(RAW DATA)
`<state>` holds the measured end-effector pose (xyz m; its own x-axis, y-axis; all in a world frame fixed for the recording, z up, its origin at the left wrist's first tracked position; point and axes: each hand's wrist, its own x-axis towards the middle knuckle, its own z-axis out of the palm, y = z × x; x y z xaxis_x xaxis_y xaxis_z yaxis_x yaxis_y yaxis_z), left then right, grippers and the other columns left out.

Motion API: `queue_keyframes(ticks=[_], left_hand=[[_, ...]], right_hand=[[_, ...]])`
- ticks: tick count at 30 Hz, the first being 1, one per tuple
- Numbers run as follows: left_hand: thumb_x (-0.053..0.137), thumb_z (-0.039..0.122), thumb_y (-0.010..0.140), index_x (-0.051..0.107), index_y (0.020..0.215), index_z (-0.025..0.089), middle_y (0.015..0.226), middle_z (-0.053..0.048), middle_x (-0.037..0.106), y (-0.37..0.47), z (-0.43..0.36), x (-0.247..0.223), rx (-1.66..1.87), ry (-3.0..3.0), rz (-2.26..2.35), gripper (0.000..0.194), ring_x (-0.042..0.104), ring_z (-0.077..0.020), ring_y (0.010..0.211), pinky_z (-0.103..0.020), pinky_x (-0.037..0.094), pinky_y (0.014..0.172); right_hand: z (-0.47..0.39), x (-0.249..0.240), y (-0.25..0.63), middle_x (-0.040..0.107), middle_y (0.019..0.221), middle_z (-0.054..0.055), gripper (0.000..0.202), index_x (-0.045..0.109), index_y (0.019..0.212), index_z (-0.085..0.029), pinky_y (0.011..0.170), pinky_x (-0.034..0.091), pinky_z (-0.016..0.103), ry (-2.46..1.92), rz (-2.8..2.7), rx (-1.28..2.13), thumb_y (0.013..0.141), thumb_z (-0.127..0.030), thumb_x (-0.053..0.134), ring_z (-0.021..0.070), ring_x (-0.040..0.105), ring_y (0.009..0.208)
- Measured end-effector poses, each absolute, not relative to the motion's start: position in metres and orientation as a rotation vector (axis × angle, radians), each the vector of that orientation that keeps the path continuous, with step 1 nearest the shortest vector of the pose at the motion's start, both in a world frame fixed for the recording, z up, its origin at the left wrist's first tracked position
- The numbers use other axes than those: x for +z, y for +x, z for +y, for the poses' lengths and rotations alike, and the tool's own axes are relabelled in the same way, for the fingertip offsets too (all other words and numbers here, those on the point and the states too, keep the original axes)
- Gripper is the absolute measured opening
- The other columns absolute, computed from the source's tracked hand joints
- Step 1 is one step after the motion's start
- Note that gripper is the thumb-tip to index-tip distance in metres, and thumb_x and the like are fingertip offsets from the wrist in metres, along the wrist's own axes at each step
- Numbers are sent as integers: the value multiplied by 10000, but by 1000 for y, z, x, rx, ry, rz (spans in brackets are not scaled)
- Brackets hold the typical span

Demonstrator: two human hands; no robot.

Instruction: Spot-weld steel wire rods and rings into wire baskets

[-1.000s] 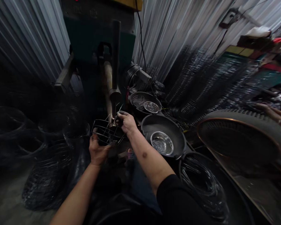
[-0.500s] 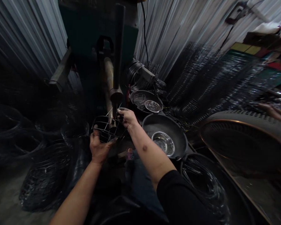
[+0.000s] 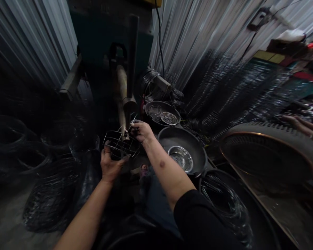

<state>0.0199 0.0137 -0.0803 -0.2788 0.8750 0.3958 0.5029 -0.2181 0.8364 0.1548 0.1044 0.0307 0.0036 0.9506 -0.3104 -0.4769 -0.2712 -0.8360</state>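
Observation:
A round wire frame [image 3: 117, 140] of thin metal rods sits at the lower end of a machine's electrode arms [image 3: 123, 83], below a dark vertical bar. My left hand [image 3: 111, 162] grips the frame's near left side, with thumb and fingers around the wires. On the right, my right hand [image 3: 141, 131] is closed in a pinch beside the electrode tip, holding a short thin wire [image 3: 133, 118] against the frame. The contact between wire and frame is too dark to make out.
A steel bowl [image 3: 181, 159] lies in a dark pan [image 3: 195, 139], with a smaller pan [image 3: 160, 103] behind. Wire coils [image 3: 224, 198] fill a lower right tub. A large round fan [image 3: 271, 152] stands at right, near another person's arm [image 3: 302, 126]. Wire rings [image 3: 7, 133] lie left.
The wire frame has tilted and turned slightly in my hands. The view has shifted a little; both hands keep nearly the same places.

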Motion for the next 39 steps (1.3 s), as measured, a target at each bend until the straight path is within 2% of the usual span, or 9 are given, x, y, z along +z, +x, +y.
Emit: queue_keyframes(ticks=[4, 7, 9, 13, 18, 23, 27, 34, 39], left_hand=[[761, 500, 568, 520, 1288, 130, 1357, -189, 495, -16, -21, -94, 1255, 1752, 1700, 844, 510, -347, 1214, -465, 450, 993], [672, 480, 610, 706, 933, 181, 974, -126, 708, -57, -47, -89, 930, 1657, 1778, 442, 665, -340, 924, -487, 520, 870], [605, 497, 678, 724, 836, 215, 855, -96, 724, -72, -59, -69, 986, 1562, 1909, 345, 678, -326, 867, -487, 517, 865], [593, 545, 753, 710, 1038, 230, 1076, -65, 706, -49, -59, -17, 1214, 1581, 1791, 441, 639, -272, 1040, -413, 476, 964], [664, 443, 704, 692, 1084, 137, 1098, -111, 696, 3, -46, 6, 1004, 1649, 1595, 488, 637, -285, 1048, -406, 488, 954], [653, 420, 712, 694, 1068, 124, 946, -100, 729, 13, -58, 6, 1026, 1495, 1533, 465, 687, -258, 838, -397, 560, 800], [698, 443, 686, 717, 1018, 153, 979, -93, 724, 11, -73, 16, 1081, 1558, 1421, 441, 679, -265, 889, -410, 551, 840], [763, 484, 614, 727, 993, 152, 886, -100, 731, 4, -81, 42, 1032, 1419, 1328, 505, 685, -259, 785, -402, 576, 734], [727, 515, 675, 721, 1018, 157, 786, -86, 717, -13, -70, 37, 1054, 1152, 1253, 496, 657, -188, 651, -327, 562, 632]], right_hand=[[65, 11, 153, 525, 457, -53, 137, 522, 617, -166, 380, 294, 178, -1022, -621, 1481, 550, -50, 550, 69, 419, 379], [19, -18, 147, 544, 507, -61, 137, 574, 658, -174, 422, 348, 198, -1058, -794, 1337, 546, -110, 618, 77, 439, 421], [-16, -40, 139, 615, 617, -34, 131, 620, 724, -189, 531, 446, 234, -1091, -1012, 1234, 595, -171, 639, 113, 528, 530], [-78, -81, 118, 709, 899, 49, 231, 668, 909, -217, 807, 503, 332, -1154, -1455, 1016, 702, -202, 564, 203, 645, 841], [-110, -108, 110, 716, 875, 84, 317, 654, 982, -210, 751, 521, 336, -1139, -1866, 852, 679, -178, 565, 231, 665, 791], [-102, -64, 148, 711, 901, 88, 342, 655, 1052, -190, 743, 520, 312, -1014, -2091, 686, 726, -183, 554, 219, 655, 813], [-74, -12, 188, 661, 1113, 137, 361, 657, 1136, -172, 965, 431, 417, -1146, -1861, 299, 788, -196, 563, 267, 568, 1072], [-39, 6, 203, 694, 945, 30, 224, 751, 915, -282, 864, 502, 322, -1011, -1721, 696, 784, -187, 596, 181, 635, 891], [-39, 1, 197, 710, 882, 10, 193, 768, 821, -291, 856, 520, 327, -993, -1486, 774, 732, -154, 665, 181, 653, 827]])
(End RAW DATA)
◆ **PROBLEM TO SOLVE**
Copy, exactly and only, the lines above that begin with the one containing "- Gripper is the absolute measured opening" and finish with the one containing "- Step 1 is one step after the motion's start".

◆ **RESPONSE BOX**
- Gripper is the absolute measured opening
- The other columns absolute, computed from the source's tracked hand joints
- Step 1 is one step after the motion's start

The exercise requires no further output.